Durante el cierre, el Departamento de Agricultura (USDA) liberó solo cerca del 65% de los fondos. Por tanto, millones de hogares recibieron pagos parciales o retrasados. La Corte Suprema había puesto plazo hasta el 13 de noviembre para que el programa retomara el pago completo, condicionando la continuidad a la aprobación del presupuesto federal.
Retorno de pagos completos
Con la firma del presidente, el presupuesto fue aprobado y el proceso de pago quedó oficialmente restablecido. Por eso, se espera que los beneficiarios empiecen a recibir los pagos completos en los próximos días. Además, quienes recibieron pagos parciales podrían recibir el resto próximamente, ya sea este mes o en diciembre.

¿Cómo fue el impacto en los beneficiarios?

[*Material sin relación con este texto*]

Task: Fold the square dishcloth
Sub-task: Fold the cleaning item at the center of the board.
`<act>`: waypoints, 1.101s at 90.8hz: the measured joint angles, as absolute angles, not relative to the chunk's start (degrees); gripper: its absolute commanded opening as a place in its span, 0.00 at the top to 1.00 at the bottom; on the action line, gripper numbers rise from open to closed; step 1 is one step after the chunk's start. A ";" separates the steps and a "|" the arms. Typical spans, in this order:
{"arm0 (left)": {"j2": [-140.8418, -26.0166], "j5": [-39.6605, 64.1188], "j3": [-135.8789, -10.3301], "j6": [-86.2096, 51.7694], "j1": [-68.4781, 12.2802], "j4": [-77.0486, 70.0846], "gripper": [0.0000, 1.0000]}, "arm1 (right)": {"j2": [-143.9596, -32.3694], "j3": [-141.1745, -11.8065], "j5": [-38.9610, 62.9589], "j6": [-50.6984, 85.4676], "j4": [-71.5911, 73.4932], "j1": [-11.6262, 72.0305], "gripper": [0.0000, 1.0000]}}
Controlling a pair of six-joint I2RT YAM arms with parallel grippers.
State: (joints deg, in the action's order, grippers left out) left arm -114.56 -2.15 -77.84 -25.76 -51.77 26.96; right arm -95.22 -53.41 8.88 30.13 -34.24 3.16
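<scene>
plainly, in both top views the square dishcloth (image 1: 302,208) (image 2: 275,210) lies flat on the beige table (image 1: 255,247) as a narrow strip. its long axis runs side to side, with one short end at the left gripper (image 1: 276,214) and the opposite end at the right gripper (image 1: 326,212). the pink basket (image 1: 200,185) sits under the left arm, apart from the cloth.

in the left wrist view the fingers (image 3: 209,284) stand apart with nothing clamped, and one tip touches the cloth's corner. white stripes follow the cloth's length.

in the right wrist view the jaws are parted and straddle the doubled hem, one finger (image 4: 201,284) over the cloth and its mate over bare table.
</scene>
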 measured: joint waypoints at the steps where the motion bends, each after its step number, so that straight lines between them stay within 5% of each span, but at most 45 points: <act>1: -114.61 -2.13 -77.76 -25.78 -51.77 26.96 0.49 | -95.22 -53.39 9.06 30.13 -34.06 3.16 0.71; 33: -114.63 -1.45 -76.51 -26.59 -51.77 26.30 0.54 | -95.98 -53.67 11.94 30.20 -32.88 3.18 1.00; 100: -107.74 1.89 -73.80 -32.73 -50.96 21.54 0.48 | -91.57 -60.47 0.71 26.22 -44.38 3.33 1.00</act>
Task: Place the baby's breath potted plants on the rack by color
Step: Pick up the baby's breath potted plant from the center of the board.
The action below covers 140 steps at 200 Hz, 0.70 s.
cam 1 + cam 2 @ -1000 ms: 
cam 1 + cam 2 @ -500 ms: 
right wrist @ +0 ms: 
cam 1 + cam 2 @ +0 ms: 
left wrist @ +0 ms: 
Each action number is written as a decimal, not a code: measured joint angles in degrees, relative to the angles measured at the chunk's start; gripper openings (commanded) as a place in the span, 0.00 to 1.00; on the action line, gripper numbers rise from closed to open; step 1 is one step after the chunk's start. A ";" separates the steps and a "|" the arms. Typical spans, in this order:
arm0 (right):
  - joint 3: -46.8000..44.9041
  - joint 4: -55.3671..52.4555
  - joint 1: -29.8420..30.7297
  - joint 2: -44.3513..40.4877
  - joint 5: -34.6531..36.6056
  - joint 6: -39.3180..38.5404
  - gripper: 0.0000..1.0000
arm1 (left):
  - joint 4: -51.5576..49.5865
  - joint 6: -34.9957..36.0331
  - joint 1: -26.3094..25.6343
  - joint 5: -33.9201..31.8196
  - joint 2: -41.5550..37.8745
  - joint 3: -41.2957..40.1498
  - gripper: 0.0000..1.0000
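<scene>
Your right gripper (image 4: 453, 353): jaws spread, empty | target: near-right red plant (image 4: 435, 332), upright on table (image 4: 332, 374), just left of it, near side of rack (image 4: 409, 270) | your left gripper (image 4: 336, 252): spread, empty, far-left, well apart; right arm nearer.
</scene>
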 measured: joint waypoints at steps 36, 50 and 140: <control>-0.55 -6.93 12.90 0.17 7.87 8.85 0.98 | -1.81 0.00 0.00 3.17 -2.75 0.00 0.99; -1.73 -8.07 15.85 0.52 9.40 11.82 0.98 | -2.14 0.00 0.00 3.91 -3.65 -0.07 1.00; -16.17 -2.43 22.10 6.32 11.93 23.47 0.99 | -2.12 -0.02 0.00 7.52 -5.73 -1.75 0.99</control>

Son más de 42 millones las personas que dependen de SNAP para comprar alimentos básicos. Por consiguiente, la reactivación total del programa es vital para evitar mayores dificultades económicas y alimentarias en las comunidades más vulnerables. Mientras tanto, algunos estados ya comenzaron a restablecer los beneficios a sus residentes.

¿Cuál es el futuro?
Aunque el Congreso aprobó financiamiento hasta septiembre del próximo año, persiste incertidumbre sobre posibles futuras interrupciones. Por eso, expertos piden mantener el apoyo continuo y estable a este programa esencial.
¿Una gran decisión?
El fin del cierre del gobierno ha permitido que SNAP recupere su funcionamiento normal. Así, miles de familias que enfrentaban dificultades podrán contar nuevamente con la ayuda necesaria para su alimentación diaria. Sin duda, esta medida ofrece un respiro muy esperado para millones de estadounidenses en situación vulnerable.